**DATASET SECTION:**

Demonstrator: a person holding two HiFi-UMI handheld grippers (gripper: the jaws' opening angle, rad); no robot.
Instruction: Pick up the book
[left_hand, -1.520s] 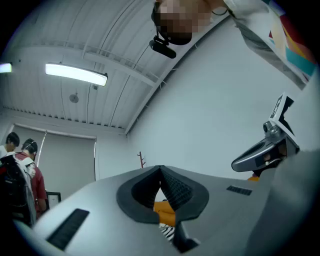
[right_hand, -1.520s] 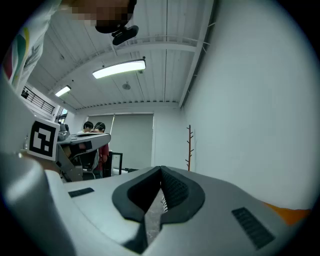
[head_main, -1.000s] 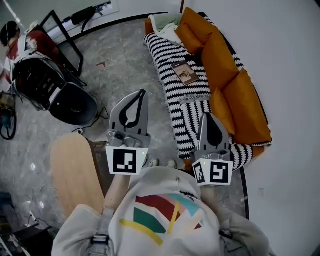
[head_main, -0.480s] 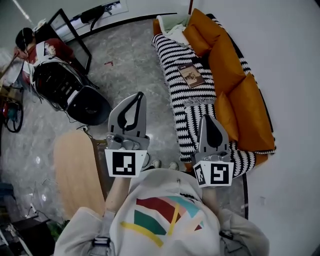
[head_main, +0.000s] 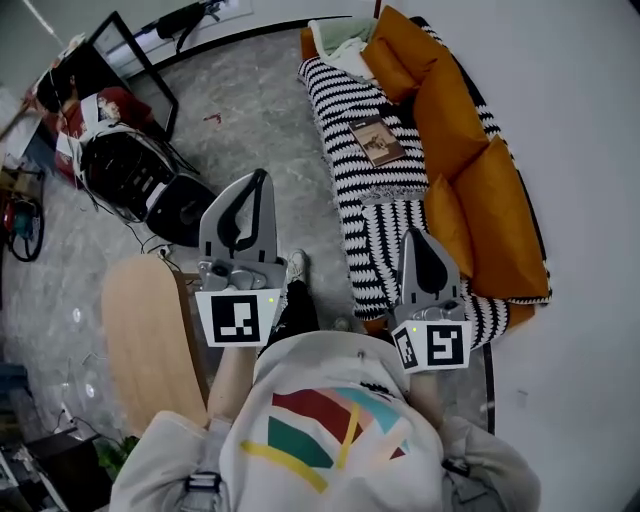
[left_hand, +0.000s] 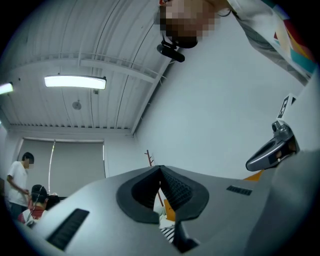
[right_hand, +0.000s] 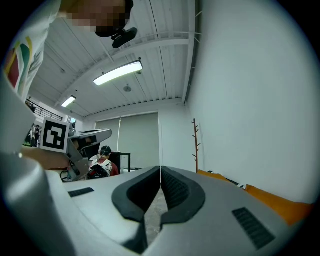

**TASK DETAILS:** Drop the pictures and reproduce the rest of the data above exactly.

**FINAL ANSWER:**
Demonstrator: a person holding two HiFi-UMI handheld grippers (gripper: the jaws' opening angle, rad); no robot.
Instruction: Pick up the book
[left_hand, -1.520s] 
[right_hand, -1.520s] 
[head_main, -1.000s] 
[head_main, -0.480s] 
[head_main, +0.000s] 
[left_hand, +0.000s] 
[right_hand, +0.000s] 

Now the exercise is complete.